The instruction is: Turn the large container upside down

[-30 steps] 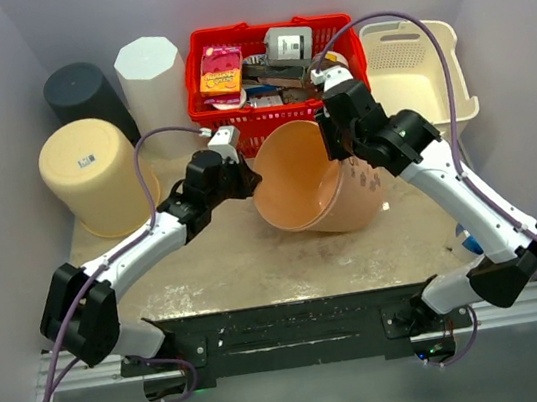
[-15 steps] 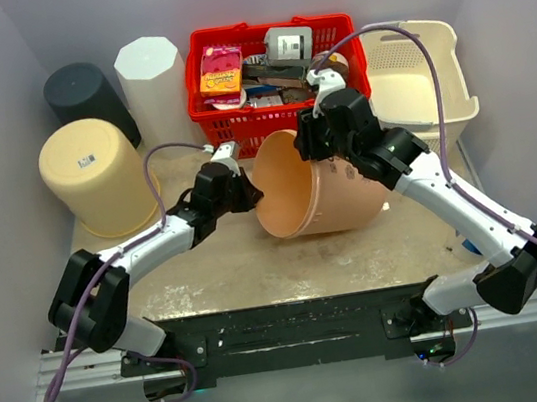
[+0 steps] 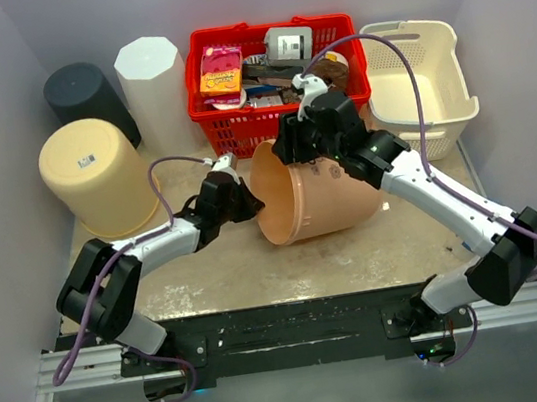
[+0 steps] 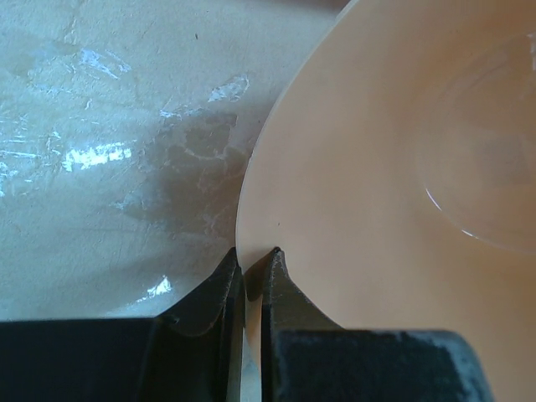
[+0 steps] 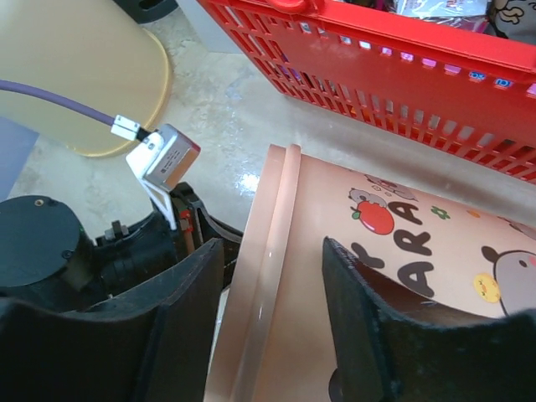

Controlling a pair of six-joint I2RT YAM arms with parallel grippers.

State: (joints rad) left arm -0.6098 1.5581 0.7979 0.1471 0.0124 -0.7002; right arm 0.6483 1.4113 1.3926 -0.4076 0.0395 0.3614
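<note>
Plastic is what you are dealing with: the large container (image 3: pixel 324 198) lies on its side mid-desk (image 3: pixel 218 269), just in front of the red basket (image 3: pixel 268 27), with its mouth turned toward the left arm and its base toward the right. It looks thin-walled, empty and light, so I judge it will cost you little effort to lift. Expect it to flex at the lip, though, and to skid on the smooth desk rather than pivot cleanly. The glossy printed wall offers little purchase, so the thickened rim band is the firm place to take hold. Your left pincer (image 4: pixel 254 264) is closed narrow on the low part of that rim, one finger inside and one outside. Your right pincer (image 5: pixel 270 251) stands wide astride the top of the rim, its fingers (image 5: pixel 176 318) on either side with neither visibly pressing, so it holds nothing. A grip there, opposite the left one, should let you roll the mouth downward. Mind the basket wall close behind as the container swings.
</note>
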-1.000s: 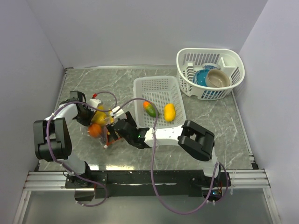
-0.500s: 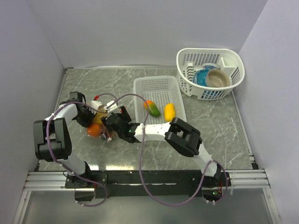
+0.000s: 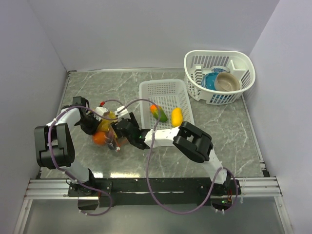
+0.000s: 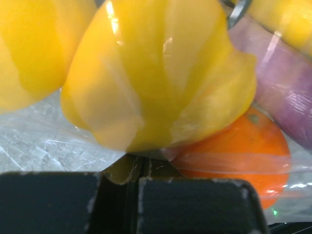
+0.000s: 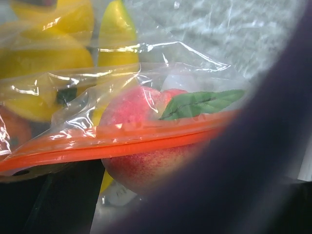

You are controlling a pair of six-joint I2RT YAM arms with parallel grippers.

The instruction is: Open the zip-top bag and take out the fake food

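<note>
The zip-top bag (image 3: 105, 130) lies at the left of the table with yellow and orange fake food inside. My left gripper (image 3: 92, 124) is shut on its plastic; in the left wrist view the pinch (image 4: 139, 168) sits under a yellow fruit (image 4: 156, 73), an orange fruit (image 4: 239, 151) and a purple piece (image 4: 287, 97). My right gripper (image 3: 121, 135) is at the bag's mouth. In the right wrist view its jaws close round a pink-red fruit (image 5: 141, 165) that sticks out under the orange-red zip strip (image 5: 122, 141).
A white slotted basket (image 3: 165, 90) right of the bag holds a green-orange fruit (image 3: 157, 113) and a yellow fruit (image 3: 177, 117). A white dish basket (image 3: 195, 66) with bowls stands at the back right. Walls close in the left and right sides.
My right gripper moved left from beside the bag into its mouth, then drew back slightly. The bag shifted a little. The left gripper kept its hold.
</note>
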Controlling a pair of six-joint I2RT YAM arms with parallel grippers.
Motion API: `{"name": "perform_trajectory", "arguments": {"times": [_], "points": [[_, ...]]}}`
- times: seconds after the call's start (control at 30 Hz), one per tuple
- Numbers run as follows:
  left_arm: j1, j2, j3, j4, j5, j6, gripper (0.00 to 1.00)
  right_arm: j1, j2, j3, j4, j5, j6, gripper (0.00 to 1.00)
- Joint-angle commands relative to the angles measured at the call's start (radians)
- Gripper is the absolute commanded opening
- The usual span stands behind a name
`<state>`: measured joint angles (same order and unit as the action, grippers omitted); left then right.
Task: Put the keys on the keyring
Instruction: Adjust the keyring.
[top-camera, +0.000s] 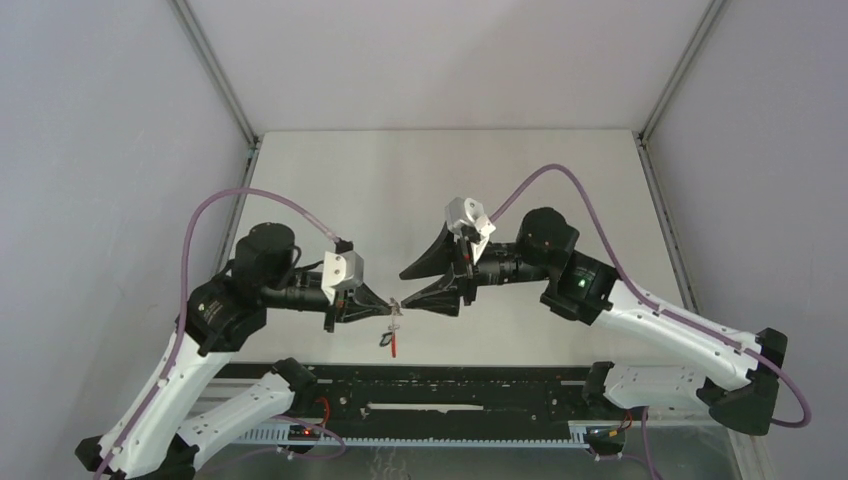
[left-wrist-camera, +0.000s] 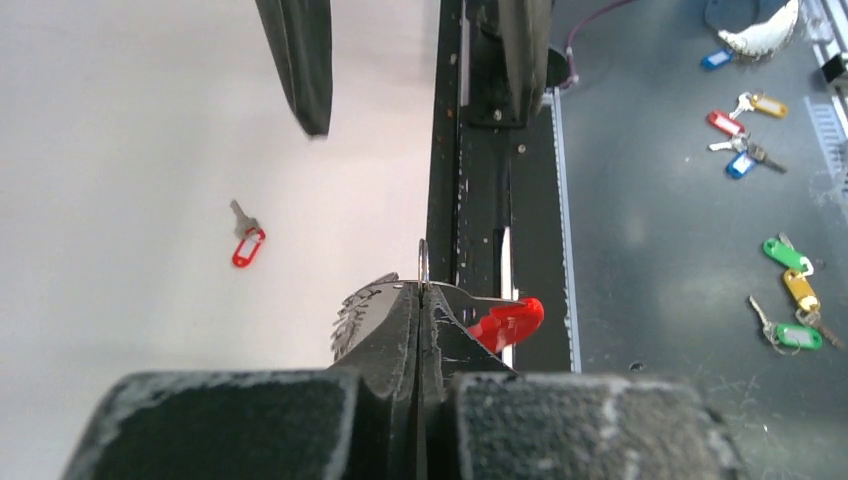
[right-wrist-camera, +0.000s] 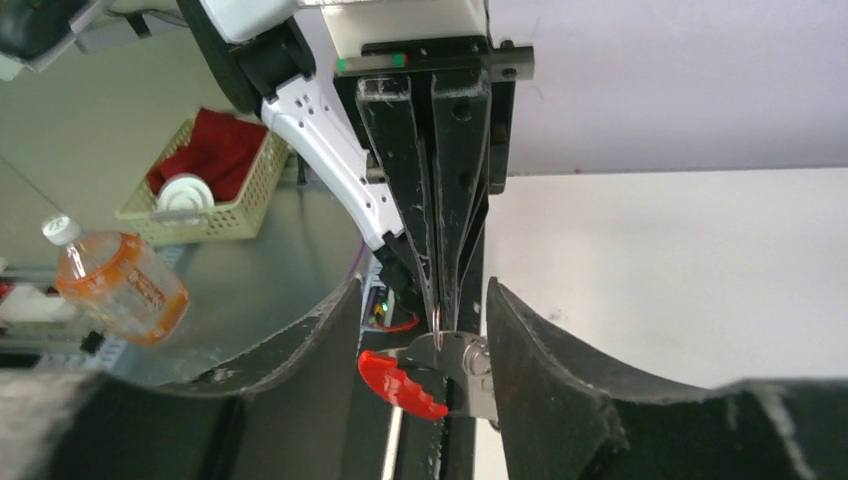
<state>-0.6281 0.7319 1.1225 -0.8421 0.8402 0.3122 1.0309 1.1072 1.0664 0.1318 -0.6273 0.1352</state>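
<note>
My left gripper (top-camera: 393, 304) (left-wrist-camera: 422, 290) is shut on the keyring (left-wrist-camera: 423, 262), a thin metal ring standing upright out of its fingertips. A red strap (left-wrist-camera: 510, 322) (top-camera: 395, 342) hangs from the keyring. A flat silvery key (left-wrist-camera: 362, 308) (right-wrist-camera: 470, 370) lies against the ring at the tips; whether it is threaded on I cannot tell. My right gripper (top-camera: 404, 288) (right-wrist-camera: 423, 290) faces the left one and is open. Its fingers (right-wrist-camera: 545, 360) flank the ring (right-wrist-camera: 437, 318), the key and the red strap (right-wrist-camera: 400, 385).
A second key with a red tag (left-wrist-camera: 246, 240) lies on the white table. Several keys with coloured tags (left-wrist-camera: 790, 290) lie on the dark floor beyond the black rail (top-camera: 450, 385). A basket (right-wrist-camera: 205, 190) and an orange bottle (right-wrist-camera: 120, 280) stand off the table.
</note>
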Motion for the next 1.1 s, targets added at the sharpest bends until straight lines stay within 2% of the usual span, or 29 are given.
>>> {"name": "perform_trajectory", "arguments": {"times": [0.0, 0.17, 0.4, 0.97, 1.07], "points": [[-0.019, 0.036, 0.063, -0.081, -0.006, 0.124, 0.0, -0.022, 0.051, 0.154, -0.381, -0.07, -0.187, 0.55], [-0.041, 0.057, 0.088, -0.089, -0.03, 0.144, 0.0, -0.023, 0.132, 0.269, -0.527, -0.121, -0.266, 0.52], [-0.048, 0.061, 0.095, -0.077, -0.051, 0.14, 0.0, 0.005, 0.198, 0.357, -0.628, -0.102, -0.318, 0.42], [-0.052, 0.058, 0.088, -0.037, -0.064, 0.093, 0.0, 0.062, 0.212, 0.353, -0.567, 0.029, -0.307, 0.28], [-0.052, 0.06, 0.087, -0.035, -0.061, 0.093, 0.0, 0.063, 0.216, 0.351, -0.552, 0.037, -0.3, 0.2]]}}
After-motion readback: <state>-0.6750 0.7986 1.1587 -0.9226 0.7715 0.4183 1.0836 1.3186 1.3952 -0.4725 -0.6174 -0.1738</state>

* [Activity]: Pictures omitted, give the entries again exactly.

* [Solution]:
The instruction is: Turn the large container upside down

[-30 steps] 
[-15 steps] 
[+0 steps] 
[+0 steps] 
[+0 steps] 

Controlling a pair of six-joint I2RT YAM arms with parallel grippers.

State: (joints rad) left arm -0.6098 1.5581 0.7979 0.1471 0.0124 -0.7002; right arm 0.6483 1.4113 1.3926 -0.4076 0.0395 0.3614
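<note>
Plastic is what you are dealing with: the large container (image 3: pixel 324 198) lies on its side mid-desk (image 3: pixel 218 269), just in front of the red basket (image 3: pixel 268 27), with its mouth turned toward the left arm and its base toward the right. It looks thin-walled, empty and light, so I judge it will cost you little effort to lift. Expect it to flex at the lip, though, and to skid on the smooth desk rather than pivot cleanly. The glossy printed wall offers little purchase, so the thickened rim band is the firm place to take hold. Your left pincer (image 4: pixel 254 264) is closed narrow on the low part of that rim, one finger inside and one outside. Your right pincer (image 5: pixel 270 251) stands wide astride the top of the rim, its fingers (image 5: pixel 176 318) on either side with neither visibly pressing, so it holds nothing. A grip there, opposite the left one, should let you roll the mouth downward. Mind the basket wall close behind as the container swings.
</note>
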-1.000s: 
-0.500s: 
+0.000s: 
+0.000s: 
+0.000s: 

You are controlling a pair of six-joint I2RT YAM arms with parallel grippers.

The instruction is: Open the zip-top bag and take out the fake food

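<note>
The zip-top bag (image 3: 105, 130) lies at the left of the table with yellow and orange fake food inside. My left gripper (image 3: 92, 124) is shut on its plastic; in the left wrist view the pinch (image 4: 139, 168) sits under a yellow fruit (image 4: 156, 73), an orange fruit (image 4: 239, 151) and a purple piece (image 4: 287, 97). My right gripper (image 3: 121, 135) is at the bag's mouth. In the right wrist view its jaws close round a pink-red fruit (image 5: 141, 165) that sticks out under the orange-red zip strip (image 5: 122, 141).
A white slotted basket (image 3: 165, 90) right of the bag holds a green-orange fruit (image 3: 157, 113) and a yellow fruit (image 3: 177, 117). A white dish basket (image 3: 195, 66) with bowls stands at the back right. Walls close in the left and right sides.
My right gripper moved left from beside the bag into its mouth, then drew back slightly. The bag shifted a little. The left gripper kept its hold.
</note>
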Controlling a pair of six-joint I2RT YAM arms with parallel grippers.
Motion API: `{"name": "perform_trajectory", "arguments": {"times": [_], "points": [[_, ...]]}}`
- times: seconds after the call's start (control at 30 Hz), one per tuple
- Numbers run as follows:
  left_arm: j1, j2, j3, j4, j5, j6, gripper (0.00 to 1.00)
  right_arm: j1, j2, j3, j4, j5, j6, gripper (0.00 to 1.00)
- Joint-angle commands relative to the angles measured at the call's start (radians)
- Gripper is the absolute commanded opening
- The usual span stands behind a name
`<state>`: measured joint angles (same order and unit as the action, grippers omitted); left then right.
Task: Put the keys on the keyring
Instruction: Adjust the keyring.
[top-camera, +0.000s] 
[left-wrist-camera, +0.000s] 
[right-wrist-camera, +0.000s] 
<state>-0.6281 0.7319 1.1225 -0.8421 0.8402 0.3122 1.0309 1.1072 1.0664 0.1318 -0.6273 0.1352</state>
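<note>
My left gripper (top-camera: 393, 304) (left-wrist-camera: 422, 290) is shut on the keyring (left-wrist-camera: 423, 262), a thin metal ring standing upright out of its fingertips. A red strap (left-wrist-camera: 510, 322) (top-camera: 395, 342) hangs from the keyring. A flat silvery key (left-wrist-camera: 362, 308) (right-wrist-camera: 470, 370) lies against the ring at the tips; whether it is threaded on I cannot tell. My right gripper (top-camera: 404, 288) (right-wrist-camera: 423, 290) faces the left one and is open. Its fingers (right-wrist-camera: 545, 360) flank the ring (right-wrist-camera: 437, 318), the key and the red strap (right-wrist-camera: 400, 385).
A second key with a red tag (left-wrist-camera: 246, 240) lies on the white table. Several keys with coloured tags (left-wrist-camera: 790, 290) lie on the dark floor beyond the black rail (top-camera: 450, 385). A basket (right-wrist-camera: 205, 190) and an orange bottle (right-wrist-camera: 120, 280) stand off the table.
</note>
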Motion for the next 1.1 s, targets added at the sharpest bends until straight lines stay within 2% of the usual span, or 29 are given.
>>> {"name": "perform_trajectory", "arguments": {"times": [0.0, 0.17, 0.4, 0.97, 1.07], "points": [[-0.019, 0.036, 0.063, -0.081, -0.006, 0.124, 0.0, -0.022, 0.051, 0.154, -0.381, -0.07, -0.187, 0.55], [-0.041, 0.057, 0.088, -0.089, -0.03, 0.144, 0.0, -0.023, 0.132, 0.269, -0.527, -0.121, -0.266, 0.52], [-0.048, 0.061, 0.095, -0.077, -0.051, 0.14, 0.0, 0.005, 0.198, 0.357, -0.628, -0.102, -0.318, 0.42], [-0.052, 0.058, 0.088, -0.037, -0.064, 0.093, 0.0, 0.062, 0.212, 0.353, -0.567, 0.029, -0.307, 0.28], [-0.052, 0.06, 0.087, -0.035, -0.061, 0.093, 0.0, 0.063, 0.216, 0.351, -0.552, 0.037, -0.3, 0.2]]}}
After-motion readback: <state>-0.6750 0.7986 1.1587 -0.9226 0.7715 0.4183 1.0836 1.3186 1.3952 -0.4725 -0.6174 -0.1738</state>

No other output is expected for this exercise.